Distrazione analisi, intramoenia, disservizio: condannato un primario milanese

La corte dei Conti della Lombardia, con la recente sentenza 69/2017 (11 maggio), ha condannato un medico per l’attività svolta senza intramoenia. Il caso riguarda un dipendente del Ssn, nella fattispecie un primario milanese, che ha percepito la retribuzione prevista per i dirigenti in rapporto di esclusività, nonostante il contestuale svolgimento di attività professionale extramuraria presso il proprio studio privato, in palese e immediata infrazione della disciplina vigente e senza autorizzazione (articolo 72, comma 6, delle legge 23 dicembre 1998 n. 448). E così il dipendente ha l’obbligo di restituire le retribuzioni percepite e risarcire il danno materiale subito dall’azienda devolvendo a quest’ultima anche i compensi illecitamente percepiti: in tutto 175.459,84 euro. Egli, direttore di “Anatomia patologica” in un ospedale, in servizio a tempo pieno in regime esclusivo, in realtà eseguiva per conto di un laboratorio in convenzione e di ginecologi privati esami pap-test senza riversare il dovuto all’Asl di riferimento. Per ogni pap-test riceveva un corrispettivo di 20-30 euro. I giudici lombardi hanno analizzato il caso in relazione a tre categorie di danno: distrazione delle analisi eseguite “in nero”; retribuzioni pagate per l’attività intramoenia illecitamente percepite e danno da disservizio. Vediamoli uno per uno.

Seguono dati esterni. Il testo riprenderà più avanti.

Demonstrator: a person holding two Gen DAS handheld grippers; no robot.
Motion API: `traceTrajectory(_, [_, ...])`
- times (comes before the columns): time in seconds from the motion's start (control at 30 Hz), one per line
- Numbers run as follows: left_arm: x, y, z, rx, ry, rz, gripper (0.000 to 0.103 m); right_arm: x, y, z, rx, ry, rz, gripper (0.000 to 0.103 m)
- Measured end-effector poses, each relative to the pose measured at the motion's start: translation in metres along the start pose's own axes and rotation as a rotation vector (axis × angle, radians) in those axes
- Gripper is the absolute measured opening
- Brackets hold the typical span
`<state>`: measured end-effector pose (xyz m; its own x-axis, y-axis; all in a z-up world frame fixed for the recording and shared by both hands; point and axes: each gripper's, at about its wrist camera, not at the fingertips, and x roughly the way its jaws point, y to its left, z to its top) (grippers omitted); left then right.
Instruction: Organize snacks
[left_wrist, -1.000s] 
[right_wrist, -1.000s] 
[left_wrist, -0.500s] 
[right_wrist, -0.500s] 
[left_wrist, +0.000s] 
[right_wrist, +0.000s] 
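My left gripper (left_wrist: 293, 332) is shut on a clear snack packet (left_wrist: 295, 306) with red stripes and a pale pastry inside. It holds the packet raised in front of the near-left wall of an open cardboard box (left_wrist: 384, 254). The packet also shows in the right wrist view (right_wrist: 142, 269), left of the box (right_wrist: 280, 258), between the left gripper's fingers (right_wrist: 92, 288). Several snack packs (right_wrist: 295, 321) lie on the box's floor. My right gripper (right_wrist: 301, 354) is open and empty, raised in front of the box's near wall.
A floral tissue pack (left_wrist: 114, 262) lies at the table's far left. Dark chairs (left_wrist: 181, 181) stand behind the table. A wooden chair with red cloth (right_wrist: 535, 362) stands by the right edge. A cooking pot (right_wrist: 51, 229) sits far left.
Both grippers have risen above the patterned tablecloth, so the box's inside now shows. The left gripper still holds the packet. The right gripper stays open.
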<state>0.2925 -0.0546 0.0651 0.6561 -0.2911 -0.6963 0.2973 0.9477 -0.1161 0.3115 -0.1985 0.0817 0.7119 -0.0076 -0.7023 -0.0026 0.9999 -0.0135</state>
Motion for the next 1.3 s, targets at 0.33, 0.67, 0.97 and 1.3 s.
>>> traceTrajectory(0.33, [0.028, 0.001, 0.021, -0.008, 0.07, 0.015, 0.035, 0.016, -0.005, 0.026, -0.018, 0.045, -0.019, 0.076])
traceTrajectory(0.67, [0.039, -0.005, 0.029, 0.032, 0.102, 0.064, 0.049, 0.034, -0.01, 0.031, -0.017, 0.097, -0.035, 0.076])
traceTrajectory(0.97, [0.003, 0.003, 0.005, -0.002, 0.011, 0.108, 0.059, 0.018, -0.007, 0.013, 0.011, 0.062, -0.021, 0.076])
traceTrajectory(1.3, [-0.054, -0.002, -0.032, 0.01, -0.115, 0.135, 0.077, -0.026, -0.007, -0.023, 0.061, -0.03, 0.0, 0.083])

Distrazione di analisi – Non essendoci uso di attrezzature pubbliche, secondo il medico non vi sarebbe neppure danno ma solo un irrituale svolgimento della autorizzata attività intramoenia presso altra struttura che si sarebbe tradotta in una mera omissione nel riversare, effettuando esami di pap-test “in nero”, la percentuale (ben inferiore ai 30 euro a esame contestati) spettante alla Azienda dov’era dipendente. Tale ricostruzione non è condivisibile, affermano i giudici, in quanto l’attività intramoenia che comporta il riversamento alla Azienda della minimale percentuale sull’introito dell’analisi, presuppone il suo rituale espletamento secondo le regole legali e convenzionali e deve essere stata in precedenza autorizzata. L’espletamento “in nero” di analisi private configura oggettivamente una attività “extramoenia di fatto”, come tale non autorizzata, e con conseguente ricaduta nel regime restitutorio di cui all’articolo 53, comma 7, del Dlgs 165/2001, meglio noto come “Testo unico del pubblico impiego”, che prevede che –salvo alcune espresse eccezioni- non possano svolgere incarichi retribuiti che non siano stati conferiti o previamente autorizzati dall’amministrazione di appartenenza.

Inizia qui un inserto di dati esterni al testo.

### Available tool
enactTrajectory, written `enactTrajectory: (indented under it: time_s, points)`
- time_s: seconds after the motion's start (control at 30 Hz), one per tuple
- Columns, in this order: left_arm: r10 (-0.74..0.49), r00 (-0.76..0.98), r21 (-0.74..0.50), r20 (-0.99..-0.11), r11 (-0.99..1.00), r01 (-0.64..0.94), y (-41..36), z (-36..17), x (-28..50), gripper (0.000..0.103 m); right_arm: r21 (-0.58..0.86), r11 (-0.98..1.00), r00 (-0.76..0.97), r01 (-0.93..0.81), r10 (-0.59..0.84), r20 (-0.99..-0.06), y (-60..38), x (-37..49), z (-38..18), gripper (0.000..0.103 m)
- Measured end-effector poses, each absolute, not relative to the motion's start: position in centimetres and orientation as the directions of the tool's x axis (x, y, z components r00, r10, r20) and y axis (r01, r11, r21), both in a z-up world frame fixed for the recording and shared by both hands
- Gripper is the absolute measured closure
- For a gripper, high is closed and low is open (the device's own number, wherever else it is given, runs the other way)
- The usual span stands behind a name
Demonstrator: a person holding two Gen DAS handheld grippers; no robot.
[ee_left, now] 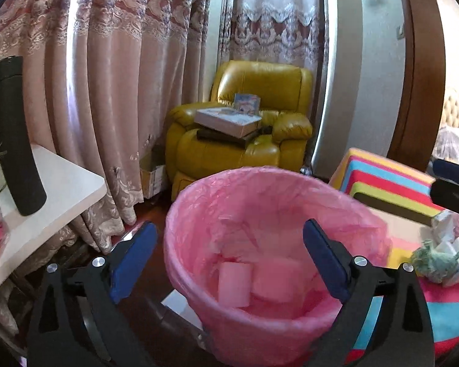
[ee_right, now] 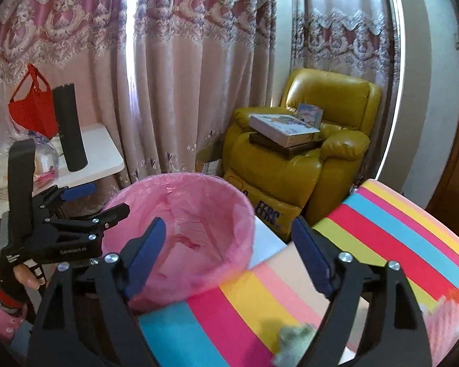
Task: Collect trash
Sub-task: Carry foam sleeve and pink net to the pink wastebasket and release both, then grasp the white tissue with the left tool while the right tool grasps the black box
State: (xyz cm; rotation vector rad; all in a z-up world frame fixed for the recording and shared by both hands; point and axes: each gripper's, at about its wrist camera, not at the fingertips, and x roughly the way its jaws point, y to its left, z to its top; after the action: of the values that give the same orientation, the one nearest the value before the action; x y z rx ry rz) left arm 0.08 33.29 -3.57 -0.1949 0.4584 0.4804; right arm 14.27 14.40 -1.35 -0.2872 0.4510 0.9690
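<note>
A bin with a pink liner (ee_left: 260,208) stands just ahead of my left gripper (ee_left: 229,229), which is open and empty above its near rim. Two pale blocks (ee_left: 234,284) lie at the bottom of the liner. In the right wrist view the same bin (ee_right: 180,223) sits left of centre. My right gripper (ee_right: 229,223) is open and empty over the bin's right edge and the striped mat (ee_right: 382,229). Crumpled green-and-white paper (ee_left: 437,260) lies on that mat, and the crumpled paper (ee_right: 296,336) shows between my right fingers' bases. A hand holds the left gripper (ee_right: 102,200) beside the bin.
A white table (ee_left: 61,189) at the left carries a tall black flask (ee_left: 15,134), a red bag (ee_right: 30,107) and plastic bags. A yellow armchair (ee_left: 244,122) stacked with boxes (ee_left: 229,120) stands behind the bin. Patterned curtains hang along the back.
</note>
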Motion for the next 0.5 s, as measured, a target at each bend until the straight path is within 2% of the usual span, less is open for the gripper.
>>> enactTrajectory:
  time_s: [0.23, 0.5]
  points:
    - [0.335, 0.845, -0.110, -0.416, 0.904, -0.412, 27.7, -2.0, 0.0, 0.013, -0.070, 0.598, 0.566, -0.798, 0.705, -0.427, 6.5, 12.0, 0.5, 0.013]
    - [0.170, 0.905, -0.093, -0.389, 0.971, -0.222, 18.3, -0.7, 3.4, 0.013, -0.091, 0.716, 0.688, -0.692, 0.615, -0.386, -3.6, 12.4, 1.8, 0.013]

Indennità intramoenia  – Quella oggetto della sentenza, afferma la Corte, costituisce attività connotata da dolo e conseguentemente devono essere rimborsate le quote stipendiali previste per l’esclusività. Tale danno è stato quantificato dalla Procura in euro 73.694,92 lordi, ridotto in euro 55.459,84 in quanto da tale somma il collegio ha ritenuto di scorporare la quota fiscale e previdenziale, aderendo a un orientamento di pensiero tutt’altro che maggioritario. L’interpretazione di qualsiasi norma che imponga il recupero di somme retributive, affermano i togati Lombardi, indebitamente versate a un lavoratore pubblico, deve essere nel senso che la somma da recuperare è quella al netto delle imposte (pagate su fatture esterne o in dichiarazione dei redditi secondo propria aliquota fiscale) già corrisposte al fisco dalla parte convenuta (o, con ritenuta alla fonte, dal datore erogante la retribuzione), ovvero l’importo effettivamente entrato nella sfera patrimoniale del dipendente. Si consideri altresì, prosegue, che tali importi fiscali e/o previdenziali rappresentano innegabilmente una forma di vantaggio ottenuto da altra amministrazione (in un’ottica di “finanza allargata”), ai sensi dell’articolo 1, comma 1-bis, della legge 20/1994.

Disservizio – Nonostante l’evidente fatto doloso, nessun danno da disservizio è stato imputato al sanitario mancando l’effettiva prova del danno anche in ragione del fatto che le prestazioni, per quanto in nero, non vennero rese con strumenti dell’azienda ma fuori orario di servizio e con mezzi privati.
Nella specie, a fronte di fatti non costituenti reato, ma di una violazione di normativa meramente lavoristica, in quanto l’articolo 53, comma 7, del citato Dlgs n. 165 non ha natura sanzionatoria, ma meramente recuperatoria di un danno erariale al pari del danno da maggiorazioni retributive percepite in assenza di una reale esclusiva lavoristica.